Australian businessman and politician (1847-1917)

Arthur John Carter (27 September 1847 – 4 November 1917) was an English born prominent businessman in Australia, Australian Consul to Norway and a Member of the Queensland Legislative Council (1901–17) who was made an officer of the Académie française in 1911 and received the Norwegian Order of St Olav in 1912.

==Early life==
Carter was born on 27 September 1847 at St Ives, Huntingdonshire, England, the son of Charles Carter, a Wesleyan minister, and his wife Margaret. He was educated at Woodhouse Grove School, Bedford Modern School and King's College London.

==Career==
Following university, Carter moved briefly to France before returning to become an underwriter at Lloyd's of London in 1863. In January 1871, Carter emigrated to Brisbane, Australia by the Light Brigade.

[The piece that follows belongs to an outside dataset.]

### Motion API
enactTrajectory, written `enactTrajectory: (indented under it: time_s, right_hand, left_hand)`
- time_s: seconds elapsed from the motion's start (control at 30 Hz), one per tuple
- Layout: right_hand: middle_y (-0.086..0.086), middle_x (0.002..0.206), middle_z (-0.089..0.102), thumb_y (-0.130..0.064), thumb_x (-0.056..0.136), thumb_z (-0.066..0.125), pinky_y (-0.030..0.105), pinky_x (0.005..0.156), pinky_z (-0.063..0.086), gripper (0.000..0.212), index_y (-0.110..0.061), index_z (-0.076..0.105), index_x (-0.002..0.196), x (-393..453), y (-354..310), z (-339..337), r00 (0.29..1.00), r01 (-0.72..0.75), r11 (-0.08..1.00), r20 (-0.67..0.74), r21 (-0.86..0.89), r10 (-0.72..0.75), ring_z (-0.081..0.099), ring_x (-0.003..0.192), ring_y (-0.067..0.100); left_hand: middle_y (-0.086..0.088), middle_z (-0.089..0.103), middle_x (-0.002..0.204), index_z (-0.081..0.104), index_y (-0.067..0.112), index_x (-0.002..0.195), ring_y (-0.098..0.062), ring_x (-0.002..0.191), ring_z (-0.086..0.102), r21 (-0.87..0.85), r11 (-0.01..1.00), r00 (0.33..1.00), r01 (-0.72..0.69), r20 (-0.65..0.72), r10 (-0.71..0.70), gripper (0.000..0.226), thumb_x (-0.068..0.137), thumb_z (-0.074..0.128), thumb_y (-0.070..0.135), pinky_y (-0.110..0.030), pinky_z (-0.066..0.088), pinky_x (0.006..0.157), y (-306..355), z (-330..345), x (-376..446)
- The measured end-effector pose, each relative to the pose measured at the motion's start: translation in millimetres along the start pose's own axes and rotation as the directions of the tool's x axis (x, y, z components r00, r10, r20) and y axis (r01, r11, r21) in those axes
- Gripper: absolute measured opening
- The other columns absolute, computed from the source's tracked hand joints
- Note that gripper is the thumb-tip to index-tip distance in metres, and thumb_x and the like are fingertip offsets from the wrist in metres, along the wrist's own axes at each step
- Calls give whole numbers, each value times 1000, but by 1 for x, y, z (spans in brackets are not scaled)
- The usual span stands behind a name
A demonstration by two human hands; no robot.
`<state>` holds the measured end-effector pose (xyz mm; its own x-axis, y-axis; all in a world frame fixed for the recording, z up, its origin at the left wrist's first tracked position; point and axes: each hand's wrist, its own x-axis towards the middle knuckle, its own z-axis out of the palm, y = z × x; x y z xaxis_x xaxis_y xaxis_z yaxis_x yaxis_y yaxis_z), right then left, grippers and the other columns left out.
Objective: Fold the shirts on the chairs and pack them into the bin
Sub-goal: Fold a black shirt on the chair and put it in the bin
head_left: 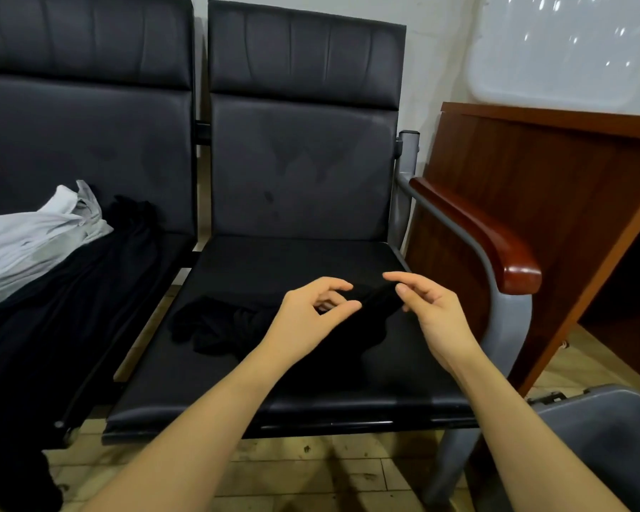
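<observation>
On the right seat, black shirt (237, 327) barely distinguishable, both hands' grip unclear, left hand (311, 308), right hand (429, 308).

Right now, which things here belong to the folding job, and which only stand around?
For the job: black shirt on the right seat, white shirt, dark clothes, grey bin.
Just there: wooden desk, armrest.

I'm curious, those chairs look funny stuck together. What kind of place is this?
Probably a waiting room or office: joined black padded chairs with a wooden armrest, beside a reddish-brown wooden desk.
</observation>
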<state>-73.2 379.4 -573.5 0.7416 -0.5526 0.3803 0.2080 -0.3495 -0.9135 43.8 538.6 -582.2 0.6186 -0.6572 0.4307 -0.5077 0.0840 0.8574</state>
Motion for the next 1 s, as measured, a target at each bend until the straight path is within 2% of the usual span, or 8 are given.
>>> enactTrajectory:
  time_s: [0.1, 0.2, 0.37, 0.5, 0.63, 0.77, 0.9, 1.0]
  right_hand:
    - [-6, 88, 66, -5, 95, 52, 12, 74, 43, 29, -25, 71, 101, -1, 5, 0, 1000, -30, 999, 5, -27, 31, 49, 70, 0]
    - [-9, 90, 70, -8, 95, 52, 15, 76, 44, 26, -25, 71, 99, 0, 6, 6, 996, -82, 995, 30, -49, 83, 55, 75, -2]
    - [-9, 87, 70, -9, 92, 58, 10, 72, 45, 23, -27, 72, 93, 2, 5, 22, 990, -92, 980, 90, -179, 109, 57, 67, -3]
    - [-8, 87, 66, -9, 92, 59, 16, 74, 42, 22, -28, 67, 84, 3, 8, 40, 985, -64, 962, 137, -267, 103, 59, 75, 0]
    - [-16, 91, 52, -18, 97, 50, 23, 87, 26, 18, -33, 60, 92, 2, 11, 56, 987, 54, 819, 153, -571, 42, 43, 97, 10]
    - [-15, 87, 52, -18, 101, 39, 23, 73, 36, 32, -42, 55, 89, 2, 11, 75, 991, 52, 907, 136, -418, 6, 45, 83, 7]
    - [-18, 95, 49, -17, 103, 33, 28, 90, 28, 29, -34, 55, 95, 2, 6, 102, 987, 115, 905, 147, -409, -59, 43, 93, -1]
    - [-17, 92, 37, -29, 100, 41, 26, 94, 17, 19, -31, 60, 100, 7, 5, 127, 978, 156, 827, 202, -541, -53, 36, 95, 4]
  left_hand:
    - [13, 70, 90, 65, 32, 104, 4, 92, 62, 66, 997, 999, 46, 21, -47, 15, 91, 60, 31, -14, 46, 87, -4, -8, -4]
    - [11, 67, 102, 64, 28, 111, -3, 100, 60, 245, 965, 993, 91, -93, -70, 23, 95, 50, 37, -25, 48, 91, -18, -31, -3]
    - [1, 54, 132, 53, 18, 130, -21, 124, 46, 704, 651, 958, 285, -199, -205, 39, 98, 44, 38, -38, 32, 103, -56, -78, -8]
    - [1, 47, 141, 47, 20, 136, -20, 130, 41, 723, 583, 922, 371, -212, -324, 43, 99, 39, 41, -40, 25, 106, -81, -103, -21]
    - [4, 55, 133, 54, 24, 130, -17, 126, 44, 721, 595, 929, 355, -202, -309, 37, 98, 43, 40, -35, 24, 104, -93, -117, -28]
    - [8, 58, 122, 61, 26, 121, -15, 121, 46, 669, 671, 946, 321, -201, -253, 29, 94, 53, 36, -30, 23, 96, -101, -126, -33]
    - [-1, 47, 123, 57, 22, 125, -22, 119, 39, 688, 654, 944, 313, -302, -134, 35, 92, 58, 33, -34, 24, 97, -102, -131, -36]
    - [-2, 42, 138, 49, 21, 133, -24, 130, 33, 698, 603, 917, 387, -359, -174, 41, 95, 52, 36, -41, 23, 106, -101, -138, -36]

Soon after his arrival in Brisbane, Carter joined the merchants J. & G. Harris where he remained until 1876. He ‘became Brisbane manager of the Adelaide Milling & Mercantile Co., and held directorships in Millaquin Sugar Co., John Hicks & Co., Dath Henderson & Co. and J. Leutenegger Limited, and was chairman of directors of E. Rich & Co. Limited and of Queensland Trustees Limited. He was also agent for several overseas insurance companies’.

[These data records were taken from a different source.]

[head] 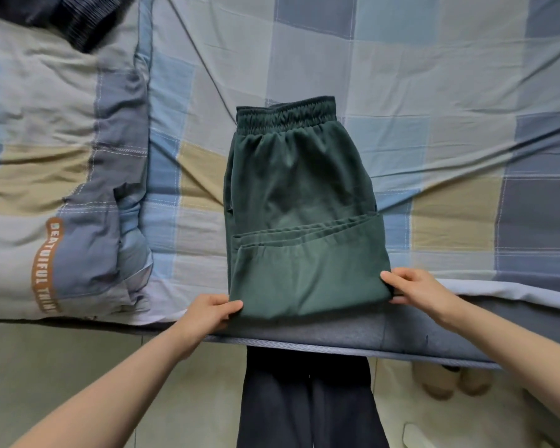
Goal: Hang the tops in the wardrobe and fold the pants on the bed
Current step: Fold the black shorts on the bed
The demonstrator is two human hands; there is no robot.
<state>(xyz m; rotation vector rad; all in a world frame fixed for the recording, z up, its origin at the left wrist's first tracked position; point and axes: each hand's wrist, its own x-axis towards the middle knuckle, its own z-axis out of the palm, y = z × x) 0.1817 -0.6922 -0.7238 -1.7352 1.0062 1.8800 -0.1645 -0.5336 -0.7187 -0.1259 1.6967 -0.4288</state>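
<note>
Bed [434,76] fills nearly the whole view, spread with a checked sheet in blue, grey and tan squares, creases running across it. Quilt [55,163] next, bunched in the same colours well to the left of the pants, an orange band of lettering along its near end, and a dark ribbed garment [62,17] lying on its far corner. And here are the green pants [298,205], flat on the bed near its front edge, elastic waistband at the far end, legs folded up so the hems lie in a stepped stack across the lower half. Below the pants, past the bed's grey edge, the person's dark trousers [307,402] show over a pale floor [181,383], and a pair of beige slippers [453,379] peeks from under the bed, down to the right of the pants. Now the hands, both at the near fold of the pants! Left hand [207,313] at the near left corner, thumb on top of the cloth, fingers curled under it: that grip is pinching the fold. Right hand [414,291] at the near right corner, thumb over the top layer, fingers tucked beneath, pinching the pants too. Both forearms reach in bare from the bottom corners.
</note>
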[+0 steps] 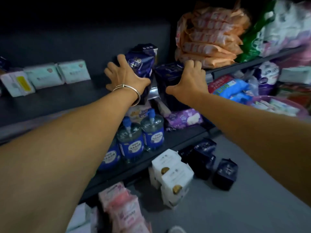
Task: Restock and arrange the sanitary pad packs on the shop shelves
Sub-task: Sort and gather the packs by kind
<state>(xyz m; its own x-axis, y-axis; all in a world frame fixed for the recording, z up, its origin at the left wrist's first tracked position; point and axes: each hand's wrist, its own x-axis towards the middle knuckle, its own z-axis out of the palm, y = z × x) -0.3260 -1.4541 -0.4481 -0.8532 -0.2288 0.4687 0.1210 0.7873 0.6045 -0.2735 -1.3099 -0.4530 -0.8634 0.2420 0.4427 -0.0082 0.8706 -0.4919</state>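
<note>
Roughly midway is how the restocking looks. The person's left hand (pixel 125 75), with a silver bangle (pixel 128 91) on its wrist, has its fingers curled round an upright dark purple pad pack (pixel 143 64) at the right end of the dark shelf (pixel 50 101). The right hand (pixel 188 79) grips a second dark blue pack (pixel 168 74) just beside it, fingers hooked over its far top edge and thumb on the near side. Both packs stand at the shelf's front edge, touching or nearly so. Further left on the same shelf lean a few pale flat packs (pixel 58 74), with a wide bare stretch between them and the hands, so much of that shelf is unfilled. On the floor (pixel 252 207) below, white packs (pixel 173 175) and several dark packs (pixel 217 167) lie waiting, and pink packs (pixel 121 204) sit nearer. Orange packs (pixel 210 36) are stacked on the upper right shelf, and water bottles (pixel 141 137) stand lower down.
</note>
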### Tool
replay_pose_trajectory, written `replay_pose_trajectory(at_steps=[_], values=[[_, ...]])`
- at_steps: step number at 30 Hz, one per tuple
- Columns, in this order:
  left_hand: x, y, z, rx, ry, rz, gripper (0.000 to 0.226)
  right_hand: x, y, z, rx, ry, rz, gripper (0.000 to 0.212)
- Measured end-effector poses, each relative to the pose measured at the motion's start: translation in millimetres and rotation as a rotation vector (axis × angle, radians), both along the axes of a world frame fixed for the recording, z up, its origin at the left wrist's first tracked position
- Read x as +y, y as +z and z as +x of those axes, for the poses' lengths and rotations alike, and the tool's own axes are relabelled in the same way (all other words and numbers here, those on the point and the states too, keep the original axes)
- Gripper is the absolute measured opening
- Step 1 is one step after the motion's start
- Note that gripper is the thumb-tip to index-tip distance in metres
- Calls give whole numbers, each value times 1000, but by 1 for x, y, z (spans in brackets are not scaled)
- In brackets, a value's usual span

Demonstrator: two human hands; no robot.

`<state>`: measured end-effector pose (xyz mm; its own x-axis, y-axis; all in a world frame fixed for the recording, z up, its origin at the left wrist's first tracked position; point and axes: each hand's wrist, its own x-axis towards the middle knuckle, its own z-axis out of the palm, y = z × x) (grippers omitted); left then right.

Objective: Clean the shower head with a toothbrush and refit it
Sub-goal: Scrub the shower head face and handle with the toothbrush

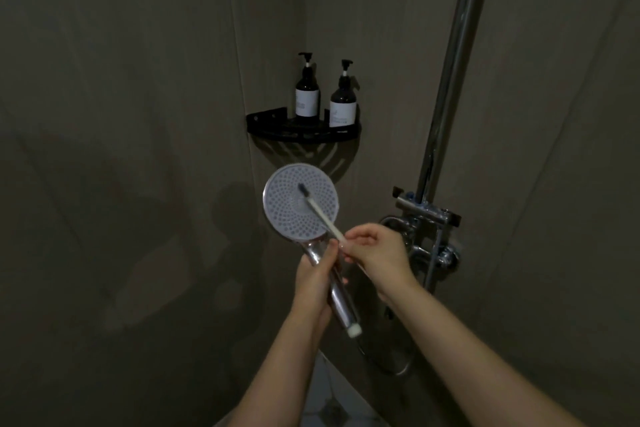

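The round shower head [284,215] faces me, its grey nozzle plate dotted with small holes, on a chrome handle with a white end. My left hand [313,282] grips that handle from the left. My right hand [375,253] pinches the white toothbrush [320,213] by its lower end. The dark bristle head lies against the upper middle of the nozzle plate. The handle's bottom end is free, with no hose joined to it.
A chrome riser pole [453,73] runs up the right wall above the mixer valve and bracket [427,218]. A black corner shelf [304,130] holds two dark pump bottles [306,94]. Grey tiled walls close in on both sides; light floor tiles show below.
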<state>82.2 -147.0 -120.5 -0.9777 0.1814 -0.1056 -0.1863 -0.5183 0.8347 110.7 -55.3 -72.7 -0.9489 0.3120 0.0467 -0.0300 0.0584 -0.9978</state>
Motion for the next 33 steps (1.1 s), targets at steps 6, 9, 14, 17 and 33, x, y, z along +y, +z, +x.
replay_pose_trajectory(at_steps=[6, 9, 14, 17, 33], values=[[2, -6, -3, -97, 46, 122, 8, 6, -27, -6, -62, 75, 207, 21], [5, -9, -7, -120, 38, 100, 6, 17, -33, -15, -81, 98, 227, 5], [13, -10, -17, -137, 52, 51, 9, 83, -60, -68, -328, -261, -354, 15], [16, -11, -22, -144, 40, 33, 9, 123, -78, -90, -365, -349, -647, 28], [32, -6, -44, -115, 45, -1, 11, 139, -96, -117, -151, -262, -1326, 32]])
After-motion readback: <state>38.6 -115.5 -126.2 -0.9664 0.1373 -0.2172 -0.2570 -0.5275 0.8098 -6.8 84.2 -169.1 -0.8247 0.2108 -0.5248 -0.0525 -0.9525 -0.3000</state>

==Consulships and wider interests==
Following in the footsteps of the Queensland politician George Harris, Carter became Vice-Consul for Sweden and Norway, consular agent for France in 1902 and Consul for Norway in 1906. He was ‘President of the Brisbane Chamber of Commerce for five terms (1898–1906), and was active in the Immigration League of Queensland, the Committee of Fire Underwriters, the Marine Board, the Brisbane and South Brisbane fire brigades, the General Hospital, the Technical College, and the State committee for the selection of Rhodes Scholars’.

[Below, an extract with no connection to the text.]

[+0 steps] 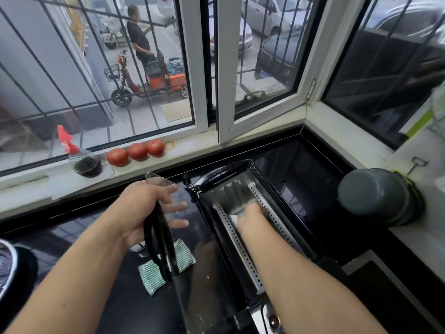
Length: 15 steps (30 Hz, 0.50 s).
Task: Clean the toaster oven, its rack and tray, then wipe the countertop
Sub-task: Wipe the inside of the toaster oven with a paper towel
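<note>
Head view, left hand (144,208) grip clamped on oven door handle (157,239), right hand (250,219) inside toaster oven (284,189), grip blurred, cannot tell

The right hand (250,216) is smeared by motion blur inside the toaster oven (243,213), so its fingers cannot be made out, and the pale thing (234,216) beneath it is too blurred to name. Whether that hand grips or only presses cannot be told. The oven's near end runs out of the bottom edge, and the right forearm covers part of its perforated side. The green scouring pad (183,255) is partly hidden behind the glass door (163,239) and its dark handle. At the left edge a round object (7,263) is cut off. At the right edge, blurred things (431,116) stay unreadable.
</note>
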Motion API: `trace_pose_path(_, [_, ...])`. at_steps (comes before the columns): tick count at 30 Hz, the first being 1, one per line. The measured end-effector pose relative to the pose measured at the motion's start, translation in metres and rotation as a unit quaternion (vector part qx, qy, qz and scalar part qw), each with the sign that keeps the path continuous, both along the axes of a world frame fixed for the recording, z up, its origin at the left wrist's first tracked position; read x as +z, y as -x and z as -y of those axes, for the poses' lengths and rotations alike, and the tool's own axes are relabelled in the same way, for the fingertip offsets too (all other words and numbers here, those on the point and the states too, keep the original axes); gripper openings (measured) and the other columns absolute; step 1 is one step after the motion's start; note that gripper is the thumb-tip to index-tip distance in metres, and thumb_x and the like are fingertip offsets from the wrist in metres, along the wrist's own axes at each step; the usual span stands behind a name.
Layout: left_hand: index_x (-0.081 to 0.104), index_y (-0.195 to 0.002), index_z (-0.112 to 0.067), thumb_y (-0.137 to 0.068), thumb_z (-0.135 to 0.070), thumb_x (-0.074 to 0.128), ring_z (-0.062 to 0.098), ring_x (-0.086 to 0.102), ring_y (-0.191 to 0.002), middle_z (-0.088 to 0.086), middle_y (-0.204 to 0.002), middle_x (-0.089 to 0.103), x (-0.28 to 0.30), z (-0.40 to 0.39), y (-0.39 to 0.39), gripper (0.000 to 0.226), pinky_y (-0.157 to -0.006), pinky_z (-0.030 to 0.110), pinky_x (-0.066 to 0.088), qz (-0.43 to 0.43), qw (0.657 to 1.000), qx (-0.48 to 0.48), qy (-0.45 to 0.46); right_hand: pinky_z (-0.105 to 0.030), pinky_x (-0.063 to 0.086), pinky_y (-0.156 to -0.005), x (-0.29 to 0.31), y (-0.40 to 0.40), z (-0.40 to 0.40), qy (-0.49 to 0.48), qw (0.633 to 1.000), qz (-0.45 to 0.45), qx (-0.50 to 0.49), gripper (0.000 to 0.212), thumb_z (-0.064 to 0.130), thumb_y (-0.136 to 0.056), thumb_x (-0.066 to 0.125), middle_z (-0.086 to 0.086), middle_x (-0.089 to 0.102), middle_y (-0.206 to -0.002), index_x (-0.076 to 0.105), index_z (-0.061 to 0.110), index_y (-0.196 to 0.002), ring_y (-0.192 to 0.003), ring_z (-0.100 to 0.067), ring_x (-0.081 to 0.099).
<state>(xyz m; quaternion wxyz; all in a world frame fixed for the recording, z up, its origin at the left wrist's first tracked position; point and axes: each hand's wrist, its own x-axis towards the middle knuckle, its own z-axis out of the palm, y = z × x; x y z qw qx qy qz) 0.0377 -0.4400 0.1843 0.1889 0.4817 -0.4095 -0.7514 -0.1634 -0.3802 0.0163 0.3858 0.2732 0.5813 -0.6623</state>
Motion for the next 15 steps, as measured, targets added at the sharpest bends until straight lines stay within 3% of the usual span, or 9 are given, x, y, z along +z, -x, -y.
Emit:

Carter was a foundation member of the Johnsonian Club, a member of the Queensland Club and an active Freemason. He frequently wrote to the press on issues including defense, port facilities and bimetallism and was described as an effective lobbyist’. Contemporary accounts described him as ‘portly, urbane and genial, a kindly employer, popular and respected’, and noted his prominence within Brisbane's commercial community.

==Politics==
Carter was a ‘liberal, a Free Trader and one of the few ardent Federationists in Brisbane commerce’. As a leader of the Federation League he visited Sydney for the June 1899 referendum and represented Queensland at the free-trade conference that was held there in February 1900. Carter was subsequently appointed to the Queensland Legislative Council in July 1901 where he spoke rarely but attended regularly.

When the T. J. Ryan government in 1915 proposed amendment of the Workers' Compensation Act to give the State Government Insurance Office a monopoly, ‘Carter was a leading opponent on behalf of private insurance interests’. The council amended the bill to remove the monopoly but ‘Carter's failure to secure a consequential amendment negated the victory’. Following that defeat, Carter only spoke once more in the council, on an insurance bill in December 1916.

==Honours==
Carter was made an officer of the Académie française in 1911 and in 1912 received the Norwegian Order of St Olav.

==Family life==
Carter married Jane Nodes in London in February 1867. She died in May 1871, leaving him with three young sons; on 9 November 1872 he married a widow Frances Eliza Elgin Koch (née Johnson).

Carter died on 4 November 1917 at his home at Kangaroo Point and was buried in South Brisbane Cemetery. He was survived by his wife and their five children, and by one son of his first marriage. He is commemorated by a plaque in St Mary's Anglican Church, Kangaroo Point, where he was a churchwarden.